= HOW TO COMPLETE THIS TASK =
From top to bottom, retype the data exactly, passing over any picture.

= DATA SEGMENT =

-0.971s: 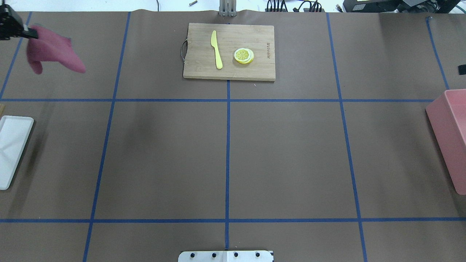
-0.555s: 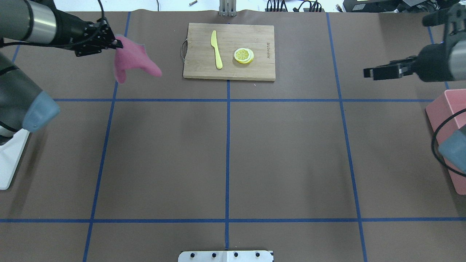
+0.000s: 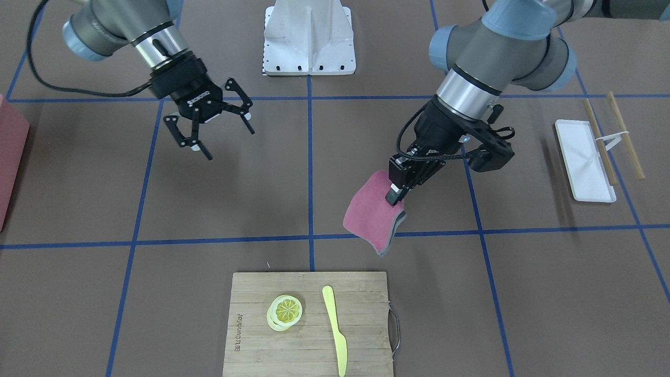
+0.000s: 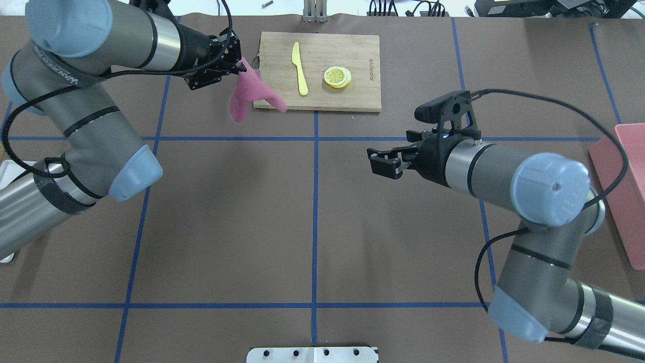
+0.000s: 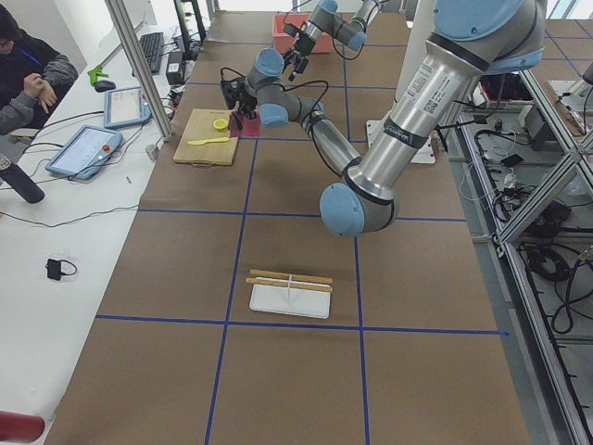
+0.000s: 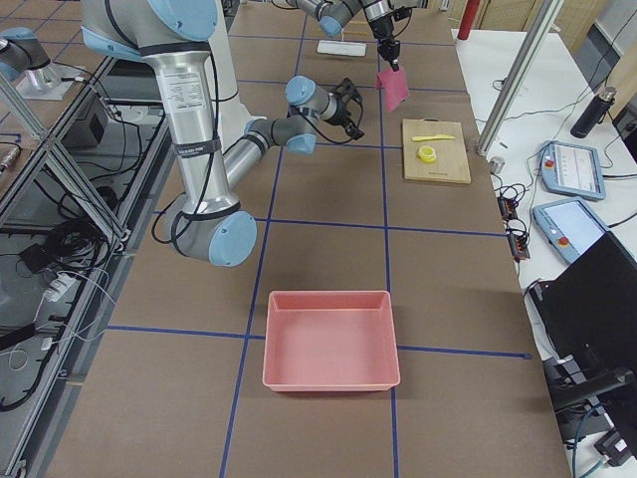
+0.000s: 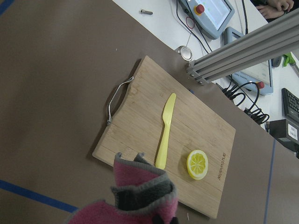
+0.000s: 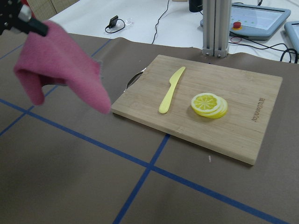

= RESULT OF THE TASK =
-0.971s: 
-0.555s: 
+0.000s: 
+0.000s: 
+0.000s: 
+0.000s: 
+0.000s: 
+0.000s: 

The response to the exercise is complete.